--- Data for the task Enclosed Below ---
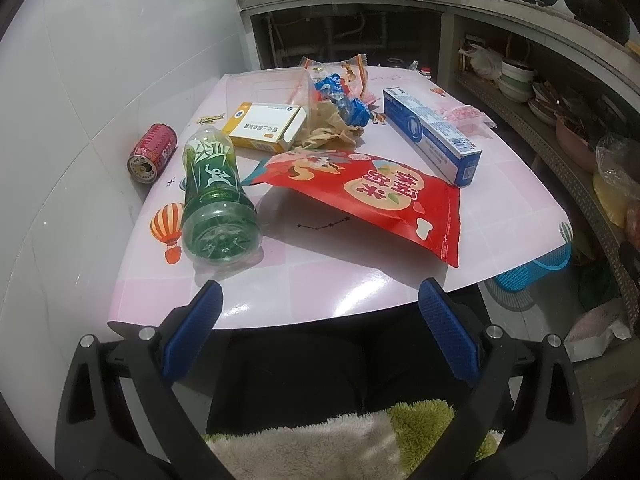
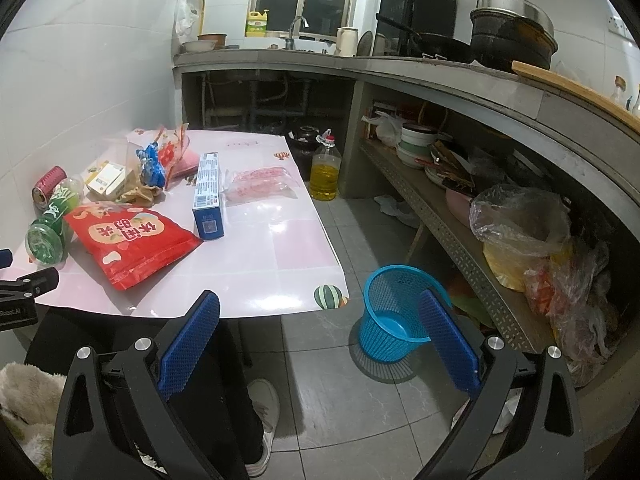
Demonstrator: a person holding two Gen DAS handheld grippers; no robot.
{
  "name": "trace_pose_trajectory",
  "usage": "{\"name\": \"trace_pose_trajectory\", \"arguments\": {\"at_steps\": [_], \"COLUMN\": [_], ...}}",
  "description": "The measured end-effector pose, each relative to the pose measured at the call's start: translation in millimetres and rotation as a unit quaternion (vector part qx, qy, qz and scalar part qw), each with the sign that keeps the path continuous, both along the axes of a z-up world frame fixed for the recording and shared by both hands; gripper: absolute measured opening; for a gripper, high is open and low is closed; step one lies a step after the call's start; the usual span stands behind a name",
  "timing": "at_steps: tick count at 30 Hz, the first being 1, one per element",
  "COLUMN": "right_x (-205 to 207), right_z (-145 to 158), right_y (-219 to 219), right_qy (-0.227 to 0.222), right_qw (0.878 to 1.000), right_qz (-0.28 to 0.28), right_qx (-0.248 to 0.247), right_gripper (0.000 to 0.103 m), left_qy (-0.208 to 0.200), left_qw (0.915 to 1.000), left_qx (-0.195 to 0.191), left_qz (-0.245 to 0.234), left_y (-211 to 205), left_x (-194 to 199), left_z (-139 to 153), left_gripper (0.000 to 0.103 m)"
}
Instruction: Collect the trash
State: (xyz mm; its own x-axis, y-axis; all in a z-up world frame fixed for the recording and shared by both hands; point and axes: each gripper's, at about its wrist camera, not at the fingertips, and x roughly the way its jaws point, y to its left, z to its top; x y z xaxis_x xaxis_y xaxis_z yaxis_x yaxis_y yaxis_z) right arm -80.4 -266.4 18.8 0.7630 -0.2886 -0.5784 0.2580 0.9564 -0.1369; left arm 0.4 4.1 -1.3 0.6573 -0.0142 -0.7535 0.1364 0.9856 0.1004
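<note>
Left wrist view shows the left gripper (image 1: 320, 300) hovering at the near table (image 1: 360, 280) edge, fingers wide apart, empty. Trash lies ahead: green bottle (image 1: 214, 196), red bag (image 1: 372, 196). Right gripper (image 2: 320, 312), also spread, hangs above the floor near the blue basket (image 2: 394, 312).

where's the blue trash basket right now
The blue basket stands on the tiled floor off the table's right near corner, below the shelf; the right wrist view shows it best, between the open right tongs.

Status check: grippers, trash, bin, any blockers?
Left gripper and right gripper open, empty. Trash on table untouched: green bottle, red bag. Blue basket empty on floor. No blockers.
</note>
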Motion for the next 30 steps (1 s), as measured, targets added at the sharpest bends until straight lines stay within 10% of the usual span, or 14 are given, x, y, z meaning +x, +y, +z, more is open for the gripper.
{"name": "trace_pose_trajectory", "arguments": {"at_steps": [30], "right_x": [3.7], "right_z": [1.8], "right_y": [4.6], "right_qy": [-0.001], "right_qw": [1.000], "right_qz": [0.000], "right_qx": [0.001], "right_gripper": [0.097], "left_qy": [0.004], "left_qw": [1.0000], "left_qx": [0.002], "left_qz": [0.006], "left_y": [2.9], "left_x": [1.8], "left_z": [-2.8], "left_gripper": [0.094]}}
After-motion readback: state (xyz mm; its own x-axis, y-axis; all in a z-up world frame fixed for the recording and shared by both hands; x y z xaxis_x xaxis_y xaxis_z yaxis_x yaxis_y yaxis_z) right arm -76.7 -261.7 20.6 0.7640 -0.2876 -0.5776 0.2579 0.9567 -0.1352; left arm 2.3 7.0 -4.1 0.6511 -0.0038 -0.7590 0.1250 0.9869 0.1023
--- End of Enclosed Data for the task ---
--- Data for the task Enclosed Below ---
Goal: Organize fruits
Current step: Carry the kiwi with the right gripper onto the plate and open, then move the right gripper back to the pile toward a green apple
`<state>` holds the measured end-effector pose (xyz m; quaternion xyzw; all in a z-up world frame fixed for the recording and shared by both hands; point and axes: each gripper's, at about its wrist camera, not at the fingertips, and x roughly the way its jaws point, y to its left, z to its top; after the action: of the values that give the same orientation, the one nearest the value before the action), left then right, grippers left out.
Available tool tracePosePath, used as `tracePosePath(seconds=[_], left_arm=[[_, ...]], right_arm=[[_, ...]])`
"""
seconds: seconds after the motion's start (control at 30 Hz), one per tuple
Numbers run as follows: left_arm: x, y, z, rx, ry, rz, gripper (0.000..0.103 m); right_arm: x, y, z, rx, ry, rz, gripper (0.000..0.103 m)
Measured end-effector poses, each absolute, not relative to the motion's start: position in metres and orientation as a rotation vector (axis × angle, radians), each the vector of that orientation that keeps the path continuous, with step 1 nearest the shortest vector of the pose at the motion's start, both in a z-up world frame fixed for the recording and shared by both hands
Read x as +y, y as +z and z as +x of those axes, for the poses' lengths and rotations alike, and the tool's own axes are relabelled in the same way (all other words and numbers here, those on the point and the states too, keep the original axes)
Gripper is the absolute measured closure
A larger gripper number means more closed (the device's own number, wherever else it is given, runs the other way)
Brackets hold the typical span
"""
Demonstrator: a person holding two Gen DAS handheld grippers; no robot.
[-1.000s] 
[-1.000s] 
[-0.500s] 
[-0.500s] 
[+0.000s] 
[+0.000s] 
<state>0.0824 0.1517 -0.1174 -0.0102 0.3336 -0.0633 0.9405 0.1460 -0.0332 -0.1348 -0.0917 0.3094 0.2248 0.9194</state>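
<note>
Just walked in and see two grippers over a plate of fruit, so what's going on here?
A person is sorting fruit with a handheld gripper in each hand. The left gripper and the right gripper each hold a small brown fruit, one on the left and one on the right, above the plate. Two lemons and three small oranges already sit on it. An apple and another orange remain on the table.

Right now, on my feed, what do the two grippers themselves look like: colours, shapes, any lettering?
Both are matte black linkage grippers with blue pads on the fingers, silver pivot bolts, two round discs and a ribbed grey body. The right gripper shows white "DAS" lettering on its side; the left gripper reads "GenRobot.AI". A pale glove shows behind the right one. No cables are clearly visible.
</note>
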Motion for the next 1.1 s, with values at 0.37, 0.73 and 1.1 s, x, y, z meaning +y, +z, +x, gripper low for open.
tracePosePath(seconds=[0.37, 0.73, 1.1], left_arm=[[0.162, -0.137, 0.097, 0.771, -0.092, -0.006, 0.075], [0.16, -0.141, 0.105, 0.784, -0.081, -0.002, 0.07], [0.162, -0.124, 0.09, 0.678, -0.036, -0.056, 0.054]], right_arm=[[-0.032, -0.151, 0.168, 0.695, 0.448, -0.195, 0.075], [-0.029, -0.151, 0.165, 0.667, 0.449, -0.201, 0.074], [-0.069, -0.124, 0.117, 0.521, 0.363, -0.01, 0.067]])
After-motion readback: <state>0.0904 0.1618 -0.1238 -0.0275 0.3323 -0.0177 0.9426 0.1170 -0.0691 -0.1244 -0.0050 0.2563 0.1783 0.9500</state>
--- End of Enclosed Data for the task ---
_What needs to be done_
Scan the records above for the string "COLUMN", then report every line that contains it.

_Exercise answer_
  "usage": "{\"name\": \"trace_pose_trajectory\", \"arguments\": {\"at_steps\": [_], \"COLUMN\": [_], ...}}",
  "COLUMN": "right_x (-205 to 207), right_z (-145 to 158), right_y (-219 to 219), right_qy (-0.227 to 0.222), right_qw (0.878 to 1.000), right_qz (-0.28 to 0.28), right_qx (-0.248 to 0.247), right_gripper (0.000 to 0.103 m), left_qy (-0.208 to 0.200), left_qw (0.915 to 1.000), left_qx (-0.195 to 0.191), left_qz (-0.245 to 0.234), left_y (-211 to 205), left_x (-194 to 199), left_z (-139 to 153), left_gripper (0.000 to 0.103 m)"

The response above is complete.